I have my Dad's 1988 R80RT in the garage. An heir loom which needed a couple of thousand £ spent to get it running and roadworthy again.
I enjoy riding it as it's different to modern bikes, a bike for bimbling along country roads and whichnsuits the creeping appearance of lower speed limits. Mind you it can still hold its own at motorway speeds.
Have to use E5 petrol and the old yins don't tolerate E10.

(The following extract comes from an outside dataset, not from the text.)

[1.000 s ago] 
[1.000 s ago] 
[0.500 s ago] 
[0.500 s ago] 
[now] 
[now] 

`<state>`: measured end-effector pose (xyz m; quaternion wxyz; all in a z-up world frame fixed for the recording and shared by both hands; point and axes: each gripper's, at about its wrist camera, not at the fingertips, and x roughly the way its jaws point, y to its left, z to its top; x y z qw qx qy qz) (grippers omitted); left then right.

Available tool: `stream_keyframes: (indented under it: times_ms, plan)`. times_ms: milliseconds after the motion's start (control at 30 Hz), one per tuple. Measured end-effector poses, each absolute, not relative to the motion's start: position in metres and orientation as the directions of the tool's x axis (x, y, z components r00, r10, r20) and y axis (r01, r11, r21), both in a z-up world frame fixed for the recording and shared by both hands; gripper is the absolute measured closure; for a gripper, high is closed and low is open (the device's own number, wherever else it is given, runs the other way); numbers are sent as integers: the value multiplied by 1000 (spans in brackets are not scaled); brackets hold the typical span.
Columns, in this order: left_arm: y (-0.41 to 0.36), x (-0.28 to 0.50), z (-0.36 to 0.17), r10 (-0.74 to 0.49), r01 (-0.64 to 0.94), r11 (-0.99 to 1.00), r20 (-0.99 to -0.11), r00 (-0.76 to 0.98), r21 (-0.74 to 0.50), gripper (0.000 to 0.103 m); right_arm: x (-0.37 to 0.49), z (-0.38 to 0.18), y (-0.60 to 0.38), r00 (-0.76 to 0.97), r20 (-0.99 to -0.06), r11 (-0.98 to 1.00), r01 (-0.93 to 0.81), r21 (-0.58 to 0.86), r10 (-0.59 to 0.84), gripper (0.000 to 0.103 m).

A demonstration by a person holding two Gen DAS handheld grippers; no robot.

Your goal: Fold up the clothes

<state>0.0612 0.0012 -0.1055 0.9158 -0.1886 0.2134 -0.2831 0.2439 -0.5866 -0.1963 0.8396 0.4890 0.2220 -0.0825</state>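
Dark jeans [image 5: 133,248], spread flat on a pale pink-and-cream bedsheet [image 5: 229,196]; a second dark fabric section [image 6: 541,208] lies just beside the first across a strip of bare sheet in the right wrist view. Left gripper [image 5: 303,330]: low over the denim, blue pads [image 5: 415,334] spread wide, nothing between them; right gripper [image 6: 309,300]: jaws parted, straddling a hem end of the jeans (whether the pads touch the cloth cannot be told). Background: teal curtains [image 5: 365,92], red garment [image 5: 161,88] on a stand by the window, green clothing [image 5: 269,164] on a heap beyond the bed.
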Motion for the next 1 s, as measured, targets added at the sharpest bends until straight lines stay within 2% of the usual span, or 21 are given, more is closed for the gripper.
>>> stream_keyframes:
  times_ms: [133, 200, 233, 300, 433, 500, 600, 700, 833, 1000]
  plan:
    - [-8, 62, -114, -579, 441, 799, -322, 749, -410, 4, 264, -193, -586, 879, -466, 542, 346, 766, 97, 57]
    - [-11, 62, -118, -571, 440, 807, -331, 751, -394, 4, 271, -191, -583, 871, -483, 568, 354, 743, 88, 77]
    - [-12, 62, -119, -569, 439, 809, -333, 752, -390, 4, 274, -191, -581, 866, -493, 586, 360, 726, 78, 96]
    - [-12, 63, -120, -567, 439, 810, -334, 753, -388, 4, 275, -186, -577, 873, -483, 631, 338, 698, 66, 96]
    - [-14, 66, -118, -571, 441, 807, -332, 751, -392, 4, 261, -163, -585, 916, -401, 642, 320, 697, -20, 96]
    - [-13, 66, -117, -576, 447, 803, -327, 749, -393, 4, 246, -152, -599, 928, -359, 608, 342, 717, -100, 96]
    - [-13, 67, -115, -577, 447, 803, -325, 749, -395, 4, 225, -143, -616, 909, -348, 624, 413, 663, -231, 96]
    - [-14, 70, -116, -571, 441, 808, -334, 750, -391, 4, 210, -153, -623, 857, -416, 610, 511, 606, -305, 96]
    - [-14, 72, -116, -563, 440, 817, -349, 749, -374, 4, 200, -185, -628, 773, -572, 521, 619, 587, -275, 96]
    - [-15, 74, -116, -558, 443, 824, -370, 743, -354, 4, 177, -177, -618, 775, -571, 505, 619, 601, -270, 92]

20 years from now I'll likely be gone. No heirs to pass it onto. Probably couldn't afford petrol if that's still a thing then. If the R80RT is still around it will be a museum piece. How things used to be before the world went electric.
 
Ted I use a simple guide when predicting classic values.
Step 1 Classic buyers tend to be 50-65 just simply based on , no kids , mortgage gone or close to finish, kids gone , some disposable cash.
Step 2 Lets pick a 55 year old today 2025 so when they were 15/ 20 it was 1990-5
Step 3 What was a poster bike in 1990-95 ?
Step 4 look at anything from 1985 - 95

This is why 1960’s classics are dropping in value ( except Vincents Broughs pr Italian exotica)
1960 bike aspirate owner 20 year old eg born 1940 age today……85 given up biking
 
I have my Dad's 1988 R80RT in the garage. An heir loom which needed a couple of thousand £ spent to get it running and roadworthy again.
I enjoy riding it as it's different to modern bikes, a bike for bimbling along country roads and whichnsuits the creeping appearance of lower speed limits. Mind you it can still hold its own at motorway speeds.
Have to use E5 petrol and the old yins don't tolerate E10.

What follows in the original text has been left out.